At the time of this writing, the S&P 500 and global markets (as measured by the MSCI World) are negative for the year. Some investors are losing patience and I’ve noticed the media increasingly spinning negativity – last week, a soft jobs report spurred a flurry of nervous headlines (never mind that the unemployment rate held steady at 5.1%).
For investors to be running short on patience is understandable though. Before the correction unofficially began on August 17, the markets were essentially flat on the year. What happened to the positive outlook for stocks? Frequent readers may recall that back in January, I wrote that our research team here at Zacks was looking for a modest +4% return for the S&P 500. I added that I could see the market notching even a bit higher, assuming earnings on the year would post 8% year-over-year growth.
Yet, here we are in October with the market down 2.14% year to date (S&P 500) in a world still anxious about China growth, commodities prices, Emerging Markets currencies, and European economic (and socioeconomic) stability.
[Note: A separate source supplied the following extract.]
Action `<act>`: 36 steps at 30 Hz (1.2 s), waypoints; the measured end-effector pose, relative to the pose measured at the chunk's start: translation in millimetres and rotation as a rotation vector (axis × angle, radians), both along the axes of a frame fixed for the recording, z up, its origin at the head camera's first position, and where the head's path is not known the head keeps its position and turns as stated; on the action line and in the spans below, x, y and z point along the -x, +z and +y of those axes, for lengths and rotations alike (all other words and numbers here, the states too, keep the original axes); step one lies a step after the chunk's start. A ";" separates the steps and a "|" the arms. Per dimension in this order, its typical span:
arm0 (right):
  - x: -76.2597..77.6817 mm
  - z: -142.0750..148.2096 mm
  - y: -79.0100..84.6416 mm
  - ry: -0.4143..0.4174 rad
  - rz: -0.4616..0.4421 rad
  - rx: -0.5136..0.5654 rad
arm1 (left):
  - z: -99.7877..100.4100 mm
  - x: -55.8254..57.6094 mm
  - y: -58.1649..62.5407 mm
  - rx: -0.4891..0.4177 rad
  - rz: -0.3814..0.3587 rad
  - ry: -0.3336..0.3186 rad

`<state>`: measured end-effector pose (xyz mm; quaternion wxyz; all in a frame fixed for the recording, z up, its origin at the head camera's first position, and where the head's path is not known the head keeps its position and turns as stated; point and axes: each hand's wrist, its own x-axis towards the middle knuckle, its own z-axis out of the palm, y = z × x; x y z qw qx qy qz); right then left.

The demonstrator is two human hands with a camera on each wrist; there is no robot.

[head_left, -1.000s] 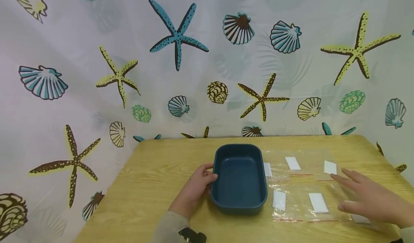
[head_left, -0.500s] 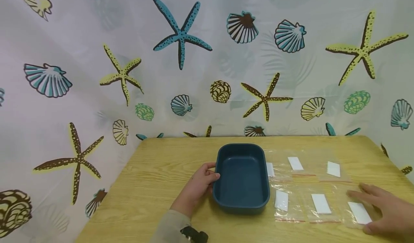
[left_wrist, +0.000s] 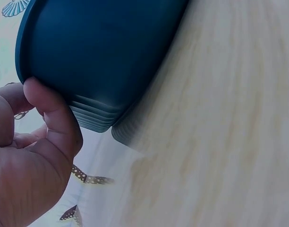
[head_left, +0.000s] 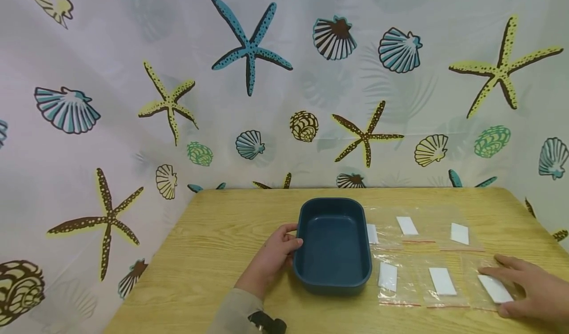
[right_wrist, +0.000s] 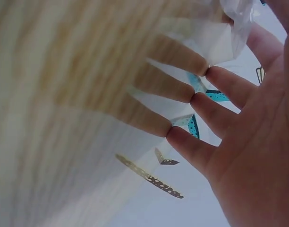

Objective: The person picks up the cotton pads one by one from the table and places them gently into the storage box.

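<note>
A dark blue rectangular bin (head_left: 332, 247) stands on the wooden table. My left hand (head_left: 277, 250) holds its left wall; in the left wrist view the thumb (left_wrist: 47, 101) presses near the rim. To the right, clear zip bags with white slips lie in two rows. My right hand (head_left: 531, 287) is at the nearest right zip bag (head_left: 473, 294), thumb and forefinger at opposite ends of its white slip (head_left: 495, 288). In the right wrist view the plastic (right_wrist: 236, 33) bunches up between thumb and forefinger, while the other fingers (right_wrist: 196, 142) touch the glossy tabletop.
Beside the held bag lie another bag with a white slip (head_left: 442, 281) and one (head_left: 387, 276) close to the bin. Behind them is a row with more slips (head_left: 460, 233), one partly behind the bin's rim. A curtain (head_left: 275, 102) printed with shells and starfish surrounds the table.
My right hand has come down and toward me onto the nearest right bag, and its thumb and forefinger have closed in; the slip there has tilted slightly. My left hand stays on the bin.
</note>
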<state>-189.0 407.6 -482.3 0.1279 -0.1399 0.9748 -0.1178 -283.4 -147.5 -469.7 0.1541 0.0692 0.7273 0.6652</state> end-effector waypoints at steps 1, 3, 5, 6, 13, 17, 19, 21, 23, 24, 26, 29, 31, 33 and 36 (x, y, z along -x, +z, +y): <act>0.2 0.4 -0.3 0.008 0.008 0.010 | -0.1 -0.3 0.3 -0.001 -0.002 0.000; -0.1 1.0 -0.1 0.013 0.015 0.026 | -0.4 -1.2 1.0 0.000 0.002 -0.001; -0.7 1.4 0.1 0.012 0.017 0.044 | -0.7 -1.0 1.0 -0.002 -0.004 -0.001; -0.9 1.5 0.4 0.011 0.019 0.049 | -0.8 -0.9 1.0 -0.003 -0.006 0.000; 1.9 -0.7 4.5 -0.017 -0.017 0.046 | 0.2 0.4 -0.1 -0.011 -0.013 0.005; 5.2 -1.9 5.6 -0.033 -0.022 0.047 | 0.2 -0.2 -0.2 -0.012 -0.014 0.007; 5.9 -1.5 5.5 -0.032 -0.008 0.047 | 0.4 -0.2 -0.4 -0.012 -0.018 0.009; 5.8 -0.6 5.3 -0.025 0.003 0.058 | 0.5 0.2 -0.8 -0.015 -0.021 0.010; 5.7 0.3 5.1 -0.017 0.018 0.066 | 0.6 0.6 -1.4 -0.014 -0.020 0.011; 5.7 0.5 4.9 -0.014 0.026 0.065 | 0.6 0.9 -1.7 -0.013 -0.017 0.011; 5.2 0.3 4.3 -0.011 0.051 0.059 | 0.7 1.4 -1.9 -0.010 -0.011 0.012; 4.4 -1.8 4.8 -0.022 0.101 0.038 | 0.7 2.1 -2.3 -0.008 -0.010 0.016; 3.3 -4.3 6.0 -0.031 0.142 0.028 | 0.7 2.2 -2.6 -0.010 -0.012 0.018; 2.4 -7.3 8.7 -0.036 0.186 0.025 | 1.1 1.8 -2.4 -0.020 -0.017 0.017; 1.0 -13.3 14.2 -0.035 0.253 0.021 | 1.9 0.4 -2.2 -0.030 -0.016 0.014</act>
Can stocks really recover some 10+% between now and the end of the year?
4 Reasons I Think We Could See a Solid 4th Quarter Rally
Remember that stocks do not keep a calendar like we do – if the S&P 500 does not perfectly rally to post a 4+% gain for the year, investors needn’t get discouraged about whether or not the bull market may be over.
Take 2011 as an example. You can see below that, through October, the year 2011 looks quite similar to 2015 so far: the market trended mostly sideways through the end of summer (see the red line in both charts), then in late July underwent a steep, quick correction, then rallied late in the year but not quite enough to notch positive gains on the year. The market was down -0.04% for the calendar year.
The S&P 500 in 2011
The S&P 500 in 2015 Looks Like 2011: Sideways Through Summer then a Steep Drop
But, if you focus on just the calendar year for 2011, you’d miss the fact that the S&P 500 was up +13% in 2012, +30% in 2013, and +11% in 2014. The rally that started in late 2011, after the steep summer decline, essentially just ended two months ago! This correction, in my view, was due.
I think a similar pattern of recovery could form in 2015 like we saw in 2011, to the extent that the market could experience a good rally sometime between now and the end of the year. Here are four reasons why:
1. Seasonality Trends – February and September have historically been the weakest months for the S&P 500, with December as the strongest. Though I do not advocate for seasonality trades, it has also been generally true that May – September is seasonally weaker for returns as compared to upticks seen in October – May.
2. Earnings Bounce – earnings have been a big story of late, given that the S&P 500 has seen falling and negative earnings – in aggregate. But strip away the caving Energy sector, and earnings take on a much different light. Without Energy, total earnings for the S&P 500 would have been up +5.2% in Q2 on +1.3% revenues. And, on a forward looking basis, Zacks sees Q3 earnings ex-Energy at +1.7% on +0.7% higher revenues. For Q4, I think we will see nicely higher earnings surprises, especially on a backdrop of soured expectations.
3. Retail Surprise – a stronger dollar, firmer employment picture, and lower gas prices all give the U.S. consumer a tailwind for spending, and it’s showing in the data – real consumption is up 3% over last year, and consumer spending still accounts for over two-thirds of GDP growth. With the holiday shopping season around the corner, I believe we could see impressive numbers in retail that underscore this strength.
4. Correction Snapback – I’ve said before that I could see this correction still having room to run – and I still believe that to be the case. But, another symptom of corrections is that they tend to end just as quickly as they begin. As you can see from the chart of the S&P 500 in 2011, when the correction is over the market tends to whipsaw into recovery.
Bottom Line for Investors
If you are thinking about making reactionary moves in your portfolio due to the downside volatility, or loss of patience with equities, you may want to reconsider – the 4th quarter has tended to be a solid one for stocks, and I don’t think this year will buck the trend. Stay steady, and long.